Gay talks about how after an event as a child she turned to food as solace in order to provide the satisfaction that she needed in life especially instant satisfaction. As someone who eats for that feeling, I empathised with her so much, though our reasons for doing so are entirely different.
The level of brutal honesty in this book is astounding. Despite all the punches to the gut I experienced throughout it, I couldn’t put it down. She has gone through so much and to come through it and grow as a person is amazing. The relationships with other people that she experienced who wanted to lose weight for various reasons was something that struck another chord with me. As she says, the world is fixated on the fact that you have to be skinny to be happy which isn’t the case. We might have reacted slightly differently to that advice but what they made us feel was the same.
It isn’t just fat shaming and fat culture that Gay touches on by also rape culture and racism and the reasons why she stayed quiet for so long. She didn’t think she’d be believed.
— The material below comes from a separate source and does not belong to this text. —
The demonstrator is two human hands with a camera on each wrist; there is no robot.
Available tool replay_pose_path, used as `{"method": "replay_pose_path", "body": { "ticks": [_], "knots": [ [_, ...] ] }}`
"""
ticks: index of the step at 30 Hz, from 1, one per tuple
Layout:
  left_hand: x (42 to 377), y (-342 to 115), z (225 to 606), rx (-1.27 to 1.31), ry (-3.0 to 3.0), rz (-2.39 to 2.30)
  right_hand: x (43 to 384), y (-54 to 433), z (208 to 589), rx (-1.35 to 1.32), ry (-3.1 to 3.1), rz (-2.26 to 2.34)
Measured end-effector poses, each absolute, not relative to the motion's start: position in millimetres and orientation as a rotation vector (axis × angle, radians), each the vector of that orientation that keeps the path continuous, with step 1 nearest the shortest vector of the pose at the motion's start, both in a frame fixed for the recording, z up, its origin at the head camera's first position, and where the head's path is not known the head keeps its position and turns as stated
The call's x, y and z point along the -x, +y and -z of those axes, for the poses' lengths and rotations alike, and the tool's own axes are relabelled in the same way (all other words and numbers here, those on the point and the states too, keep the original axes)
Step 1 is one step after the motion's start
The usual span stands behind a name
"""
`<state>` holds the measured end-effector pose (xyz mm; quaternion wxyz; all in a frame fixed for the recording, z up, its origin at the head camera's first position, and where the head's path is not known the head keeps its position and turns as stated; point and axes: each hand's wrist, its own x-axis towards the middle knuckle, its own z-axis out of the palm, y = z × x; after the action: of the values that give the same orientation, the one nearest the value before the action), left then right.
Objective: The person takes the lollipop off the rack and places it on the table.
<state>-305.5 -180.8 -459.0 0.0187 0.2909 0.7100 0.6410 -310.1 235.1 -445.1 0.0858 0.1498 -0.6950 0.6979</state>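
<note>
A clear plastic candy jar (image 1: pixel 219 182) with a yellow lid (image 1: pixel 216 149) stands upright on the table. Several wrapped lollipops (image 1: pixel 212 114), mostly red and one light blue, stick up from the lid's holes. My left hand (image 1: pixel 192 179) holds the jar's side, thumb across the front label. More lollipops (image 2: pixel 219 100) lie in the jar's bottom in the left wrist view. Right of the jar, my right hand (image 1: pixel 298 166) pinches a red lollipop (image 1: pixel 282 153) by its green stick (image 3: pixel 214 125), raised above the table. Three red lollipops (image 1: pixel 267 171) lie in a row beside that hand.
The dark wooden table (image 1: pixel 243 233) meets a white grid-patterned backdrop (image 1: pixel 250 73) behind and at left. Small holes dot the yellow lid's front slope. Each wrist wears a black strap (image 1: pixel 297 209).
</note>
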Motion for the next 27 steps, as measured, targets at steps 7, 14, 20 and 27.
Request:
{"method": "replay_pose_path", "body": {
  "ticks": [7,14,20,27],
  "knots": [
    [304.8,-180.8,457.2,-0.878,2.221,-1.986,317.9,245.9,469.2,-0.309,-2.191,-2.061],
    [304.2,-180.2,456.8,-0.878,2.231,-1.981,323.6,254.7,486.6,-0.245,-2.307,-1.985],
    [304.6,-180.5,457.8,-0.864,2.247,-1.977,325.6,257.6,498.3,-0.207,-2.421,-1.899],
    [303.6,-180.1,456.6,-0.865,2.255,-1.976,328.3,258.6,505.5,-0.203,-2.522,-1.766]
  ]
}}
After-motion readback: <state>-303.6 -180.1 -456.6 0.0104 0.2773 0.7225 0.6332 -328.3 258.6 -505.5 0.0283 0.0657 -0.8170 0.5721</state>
Looking at the media today, I don’t blame her at all and I can’t even imagine what it was like back then when it happened.
While it is obvious that she is quite possibly still suffering from PTSD which is what turned her to food in the first place as well as other coping methods that could be considered self harm, she also made it clear that she has come a long way compared to where she used to be.
The level of honesty both about her life, her body and what happened too but also about how the world views her and other people who are obese, was intense. I’ve put off writing this review for about a week because I can’t do the book justice.